There is also another angle to consider. The Turkish financial newspaper Dünya argues that adopting qualified majority voting could fundamentally shift the balance within the EU and reduce the Republic of Cyprus's ability to block decisions involving Ankara. The report cites Wadephul's statement that "a single country cannot hold Europe hostage." The newspaper directly links the proposed reform to the Cyprus problem and EU-Turkey relations, arguing that "for years Brussels used the Republic of Cyprus's veto as an institutional excuse for freezing Turkey's accession process, the customs union, and defense cooperation" ("Edo Tourkia," 26/4).
The political context within the European system matters. A veto is meant to express a realistic objection. It is a tool used to secure an attainable concession, a better arrangement, or an outcome that offers greater value than simply exercising the veto itself. In practice, it is connected to negotiation and mutually beneficial compromise. Once an acceptable agreement is reached, the objection is withdrawn as part of the EU's continuous evolution.
If every member state viewed the veto the way many people in Cyprus do, the European Union would simply not exist. The debate ultimately comes down to how each country sees the future of the EU, what perspective it brings to the table, and whether it places its own interests within the framework of the common European interest.
Cyprus needs to follow developments carefully, make full use of every diplomatic tool available within the European arena, and keep four facts in mind.
First, every member state enjoys the same rights.
Second, Cyprus became a member of the European Union because none of the parliaments of the then EU-15 chose to exercise a veto.
Third, while Cyprus was already inside the Union and Turkey remained outside, the then president discarded the country's strongest negotiating card when he voted on October 5, 2005, to launch EU-Turkey accession negotiations in exchange for nothing at all.
Fourth, Greek Prime Ministers Andreas Papandreou and Costas Simitis used Greece's veto power to Cyprus's advantage on two important occasions. The first came on March 6, 1995, when Cyprus secured the opening of accession negotiations in exchange for the EU-Turkey Customs Union. The second came on December 11, 1999, when Cyprus's accession to the EU was agreed, with or without a settlement, alongside a timetable for the launch of EU-Turkey accession talks.
In both cases, the strategy that produced results was based on mutual benefit. It was a genuine win-win approach.
The notion of "punishment" and "reward" exists only in the Greek Cypriot imagination. It has little to do with the way the European Union operates. As a result, the scenario of applying pressure on Turkey while handing Cyprus a reward simply does not exist. It has not materialized during the 22 years of Cyprus's membership in the EU.
This misconception stems from the belief that Cyprus is an emerging superpower entitled to dictate terms to others.
For decades, the pattern has remained the same. Grand declarations, silence on major issues, and stubbornness over matters of limited importance. In Cyprus, champions of slogans are enamored with the veto because they envision an EU directed by the last carriage of the train, or an EU that stalls, delays, and becomes trapped by its own inability to act.

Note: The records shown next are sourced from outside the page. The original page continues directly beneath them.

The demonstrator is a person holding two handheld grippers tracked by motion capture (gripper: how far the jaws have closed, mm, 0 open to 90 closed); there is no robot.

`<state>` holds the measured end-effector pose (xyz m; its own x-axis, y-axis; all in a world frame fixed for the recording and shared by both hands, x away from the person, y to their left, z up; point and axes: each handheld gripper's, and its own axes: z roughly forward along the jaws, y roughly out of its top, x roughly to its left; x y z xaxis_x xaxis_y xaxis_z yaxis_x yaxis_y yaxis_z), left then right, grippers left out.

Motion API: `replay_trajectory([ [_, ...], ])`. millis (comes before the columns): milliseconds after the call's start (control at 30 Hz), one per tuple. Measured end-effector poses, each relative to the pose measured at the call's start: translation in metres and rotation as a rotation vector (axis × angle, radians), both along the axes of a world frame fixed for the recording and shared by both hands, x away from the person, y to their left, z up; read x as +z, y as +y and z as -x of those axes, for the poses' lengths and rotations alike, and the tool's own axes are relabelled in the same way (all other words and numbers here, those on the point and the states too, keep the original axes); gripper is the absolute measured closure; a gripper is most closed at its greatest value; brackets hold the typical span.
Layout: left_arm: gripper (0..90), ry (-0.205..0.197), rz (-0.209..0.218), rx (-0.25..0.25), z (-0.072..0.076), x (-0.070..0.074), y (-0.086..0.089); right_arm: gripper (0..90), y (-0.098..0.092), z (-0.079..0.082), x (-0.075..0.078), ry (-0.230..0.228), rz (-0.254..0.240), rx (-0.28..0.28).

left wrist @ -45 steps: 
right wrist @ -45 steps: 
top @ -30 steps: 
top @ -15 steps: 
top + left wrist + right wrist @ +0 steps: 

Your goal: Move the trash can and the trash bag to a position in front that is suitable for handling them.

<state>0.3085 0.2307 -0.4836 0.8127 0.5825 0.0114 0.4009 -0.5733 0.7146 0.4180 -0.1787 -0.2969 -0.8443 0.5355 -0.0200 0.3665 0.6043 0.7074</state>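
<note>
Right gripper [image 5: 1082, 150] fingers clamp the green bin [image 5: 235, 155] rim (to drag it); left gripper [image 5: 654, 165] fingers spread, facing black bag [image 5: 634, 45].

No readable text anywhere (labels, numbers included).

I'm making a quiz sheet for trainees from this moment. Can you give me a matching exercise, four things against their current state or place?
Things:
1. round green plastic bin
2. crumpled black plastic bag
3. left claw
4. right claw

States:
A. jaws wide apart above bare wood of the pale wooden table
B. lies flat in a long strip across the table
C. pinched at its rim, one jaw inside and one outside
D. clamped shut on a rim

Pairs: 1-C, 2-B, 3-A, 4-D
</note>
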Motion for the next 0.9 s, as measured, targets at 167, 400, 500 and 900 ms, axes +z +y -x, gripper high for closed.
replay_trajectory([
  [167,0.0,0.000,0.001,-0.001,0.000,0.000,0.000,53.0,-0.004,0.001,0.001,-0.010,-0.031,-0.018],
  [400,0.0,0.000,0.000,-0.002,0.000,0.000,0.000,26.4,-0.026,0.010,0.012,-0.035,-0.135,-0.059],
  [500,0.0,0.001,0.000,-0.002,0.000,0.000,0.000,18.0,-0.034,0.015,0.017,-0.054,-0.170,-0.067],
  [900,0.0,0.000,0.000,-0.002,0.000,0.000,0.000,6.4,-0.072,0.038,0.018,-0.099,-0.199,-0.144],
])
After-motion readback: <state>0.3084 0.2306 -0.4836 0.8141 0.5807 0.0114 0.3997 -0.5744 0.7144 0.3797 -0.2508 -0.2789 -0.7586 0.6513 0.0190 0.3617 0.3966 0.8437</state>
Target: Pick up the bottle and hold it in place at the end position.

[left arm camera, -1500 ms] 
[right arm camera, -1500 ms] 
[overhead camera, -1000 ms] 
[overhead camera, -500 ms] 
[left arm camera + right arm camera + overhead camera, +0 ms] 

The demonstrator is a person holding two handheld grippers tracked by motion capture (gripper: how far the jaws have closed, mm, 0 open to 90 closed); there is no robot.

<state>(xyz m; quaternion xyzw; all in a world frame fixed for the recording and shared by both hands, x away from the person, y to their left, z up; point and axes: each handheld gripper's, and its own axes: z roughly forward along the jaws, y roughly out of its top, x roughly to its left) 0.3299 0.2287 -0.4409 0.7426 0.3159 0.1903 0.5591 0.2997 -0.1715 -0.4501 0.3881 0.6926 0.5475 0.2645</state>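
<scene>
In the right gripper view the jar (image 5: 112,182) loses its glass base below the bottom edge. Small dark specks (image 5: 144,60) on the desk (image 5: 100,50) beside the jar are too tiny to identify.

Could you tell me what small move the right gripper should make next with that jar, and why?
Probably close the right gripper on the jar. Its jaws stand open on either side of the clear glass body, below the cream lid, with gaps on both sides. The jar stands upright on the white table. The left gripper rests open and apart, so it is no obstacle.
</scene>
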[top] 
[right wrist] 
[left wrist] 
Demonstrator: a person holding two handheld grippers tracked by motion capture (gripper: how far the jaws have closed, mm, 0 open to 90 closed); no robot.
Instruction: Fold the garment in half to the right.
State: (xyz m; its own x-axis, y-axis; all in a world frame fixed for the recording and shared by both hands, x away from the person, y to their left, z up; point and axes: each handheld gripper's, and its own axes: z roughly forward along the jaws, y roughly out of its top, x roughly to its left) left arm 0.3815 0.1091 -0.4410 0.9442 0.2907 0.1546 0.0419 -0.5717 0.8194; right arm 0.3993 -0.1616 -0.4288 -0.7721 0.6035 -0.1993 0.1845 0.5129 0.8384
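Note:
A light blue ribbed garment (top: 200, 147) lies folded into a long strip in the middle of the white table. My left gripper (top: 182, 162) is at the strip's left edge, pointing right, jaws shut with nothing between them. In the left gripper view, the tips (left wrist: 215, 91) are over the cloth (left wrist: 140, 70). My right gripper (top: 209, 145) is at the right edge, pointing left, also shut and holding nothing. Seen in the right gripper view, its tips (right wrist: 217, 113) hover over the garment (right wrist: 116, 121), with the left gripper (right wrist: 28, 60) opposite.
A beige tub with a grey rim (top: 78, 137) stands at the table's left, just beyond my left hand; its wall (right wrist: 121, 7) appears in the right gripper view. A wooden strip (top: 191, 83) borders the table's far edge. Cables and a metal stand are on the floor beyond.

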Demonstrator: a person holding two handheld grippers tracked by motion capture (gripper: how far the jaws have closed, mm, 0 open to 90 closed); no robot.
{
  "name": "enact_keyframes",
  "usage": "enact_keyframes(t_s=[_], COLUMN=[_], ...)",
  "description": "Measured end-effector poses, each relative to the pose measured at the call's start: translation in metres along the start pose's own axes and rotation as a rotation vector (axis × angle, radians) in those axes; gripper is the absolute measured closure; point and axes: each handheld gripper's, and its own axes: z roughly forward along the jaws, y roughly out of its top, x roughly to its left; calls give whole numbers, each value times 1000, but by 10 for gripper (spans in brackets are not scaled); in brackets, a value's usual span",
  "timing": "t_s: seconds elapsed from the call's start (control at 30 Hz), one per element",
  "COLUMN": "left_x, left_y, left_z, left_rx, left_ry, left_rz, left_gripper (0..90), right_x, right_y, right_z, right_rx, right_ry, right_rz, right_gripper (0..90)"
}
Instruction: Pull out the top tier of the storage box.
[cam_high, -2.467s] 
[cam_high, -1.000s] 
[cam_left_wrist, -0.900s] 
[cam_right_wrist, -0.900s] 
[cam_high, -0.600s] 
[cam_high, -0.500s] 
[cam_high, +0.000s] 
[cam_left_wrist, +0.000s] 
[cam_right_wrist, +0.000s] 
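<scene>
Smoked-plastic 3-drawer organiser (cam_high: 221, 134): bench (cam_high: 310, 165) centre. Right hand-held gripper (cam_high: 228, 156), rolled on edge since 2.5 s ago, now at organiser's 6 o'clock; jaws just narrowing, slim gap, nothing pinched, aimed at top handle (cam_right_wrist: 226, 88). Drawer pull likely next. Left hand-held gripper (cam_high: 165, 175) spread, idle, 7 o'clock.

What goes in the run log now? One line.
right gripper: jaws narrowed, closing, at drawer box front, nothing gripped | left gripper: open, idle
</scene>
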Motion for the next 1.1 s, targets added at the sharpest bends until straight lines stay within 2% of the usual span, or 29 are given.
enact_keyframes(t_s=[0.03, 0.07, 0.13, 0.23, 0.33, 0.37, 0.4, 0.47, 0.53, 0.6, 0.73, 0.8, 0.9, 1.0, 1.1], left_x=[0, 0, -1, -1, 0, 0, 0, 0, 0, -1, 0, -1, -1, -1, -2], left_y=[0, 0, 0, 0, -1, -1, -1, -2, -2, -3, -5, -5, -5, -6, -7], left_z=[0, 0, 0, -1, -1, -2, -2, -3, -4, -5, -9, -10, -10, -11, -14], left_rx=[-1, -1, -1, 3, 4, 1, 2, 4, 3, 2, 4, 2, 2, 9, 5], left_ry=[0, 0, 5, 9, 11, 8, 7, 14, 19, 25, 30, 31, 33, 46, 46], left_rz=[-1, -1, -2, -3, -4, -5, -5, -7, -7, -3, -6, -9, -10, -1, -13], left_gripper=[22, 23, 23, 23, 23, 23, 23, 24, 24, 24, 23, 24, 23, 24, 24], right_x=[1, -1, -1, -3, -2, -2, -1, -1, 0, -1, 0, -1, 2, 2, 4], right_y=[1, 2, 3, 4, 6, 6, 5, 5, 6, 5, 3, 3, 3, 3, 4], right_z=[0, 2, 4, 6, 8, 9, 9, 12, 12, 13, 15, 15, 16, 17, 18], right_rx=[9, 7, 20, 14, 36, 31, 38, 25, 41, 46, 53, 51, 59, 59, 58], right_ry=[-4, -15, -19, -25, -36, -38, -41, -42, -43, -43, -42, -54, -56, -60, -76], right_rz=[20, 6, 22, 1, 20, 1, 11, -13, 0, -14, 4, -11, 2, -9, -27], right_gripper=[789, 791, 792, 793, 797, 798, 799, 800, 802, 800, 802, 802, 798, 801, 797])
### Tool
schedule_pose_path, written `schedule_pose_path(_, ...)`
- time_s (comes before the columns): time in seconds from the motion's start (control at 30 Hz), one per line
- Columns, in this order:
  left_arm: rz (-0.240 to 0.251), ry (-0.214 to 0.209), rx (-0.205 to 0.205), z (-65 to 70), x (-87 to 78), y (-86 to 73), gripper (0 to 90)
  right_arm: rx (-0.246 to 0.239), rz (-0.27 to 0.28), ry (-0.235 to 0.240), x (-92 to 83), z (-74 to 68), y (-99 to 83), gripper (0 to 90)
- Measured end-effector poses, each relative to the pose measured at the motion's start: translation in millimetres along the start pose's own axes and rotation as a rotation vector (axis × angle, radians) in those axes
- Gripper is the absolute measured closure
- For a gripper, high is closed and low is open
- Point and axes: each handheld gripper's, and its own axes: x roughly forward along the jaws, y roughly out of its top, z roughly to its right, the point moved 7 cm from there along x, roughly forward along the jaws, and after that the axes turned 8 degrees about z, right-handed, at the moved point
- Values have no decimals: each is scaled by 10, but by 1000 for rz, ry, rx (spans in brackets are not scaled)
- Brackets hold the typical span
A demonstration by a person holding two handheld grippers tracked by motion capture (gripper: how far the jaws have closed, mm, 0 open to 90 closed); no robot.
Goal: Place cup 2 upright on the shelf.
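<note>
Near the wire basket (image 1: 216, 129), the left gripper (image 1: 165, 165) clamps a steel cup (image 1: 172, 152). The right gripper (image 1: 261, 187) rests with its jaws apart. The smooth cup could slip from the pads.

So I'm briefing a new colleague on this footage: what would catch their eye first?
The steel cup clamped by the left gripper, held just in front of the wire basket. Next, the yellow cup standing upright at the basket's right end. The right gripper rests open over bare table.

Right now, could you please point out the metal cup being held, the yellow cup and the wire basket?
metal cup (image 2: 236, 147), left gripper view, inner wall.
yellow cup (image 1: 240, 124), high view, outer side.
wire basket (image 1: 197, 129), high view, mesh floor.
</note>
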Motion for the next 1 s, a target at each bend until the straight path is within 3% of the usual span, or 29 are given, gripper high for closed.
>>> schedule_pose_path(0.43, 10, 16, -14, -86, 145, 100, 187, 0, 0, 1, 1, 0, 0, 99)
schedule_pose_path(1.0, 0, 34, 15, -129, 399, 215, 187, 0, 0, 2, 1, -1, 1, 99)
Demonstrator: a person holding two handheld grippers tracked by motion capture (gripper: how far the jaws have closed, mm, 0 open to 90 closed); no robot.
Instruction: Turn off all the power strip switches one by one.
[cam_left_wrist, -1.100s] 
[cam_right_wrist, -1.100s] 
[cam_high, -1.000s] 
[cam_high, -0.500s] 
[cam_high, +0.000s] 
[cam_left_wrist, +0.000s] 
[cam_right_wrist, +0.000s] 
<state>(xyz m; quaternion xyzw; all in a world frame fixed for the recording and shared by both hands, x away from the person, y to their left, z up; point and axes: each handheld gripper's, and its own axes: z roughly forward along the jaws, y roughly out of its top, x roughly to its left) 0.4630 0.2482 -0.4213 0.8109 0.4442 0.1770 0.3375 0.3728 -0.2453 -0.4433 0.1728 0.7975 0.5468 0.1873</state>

Nicosia could strengthen its position by entering this discussion with determination and putting forward proposals of its own. One option would be a decision-making system in which a proposal passes with the support of 20 out of 27 member states. Twenty is a realistic threshold. It guarantees that only proposals backed by a strong majority can succeed.
Otherwise, at some point, Germany's proposal is likely to prevail, and Cyprus will find itself looking back nostalgically at "our veto" after it is gone.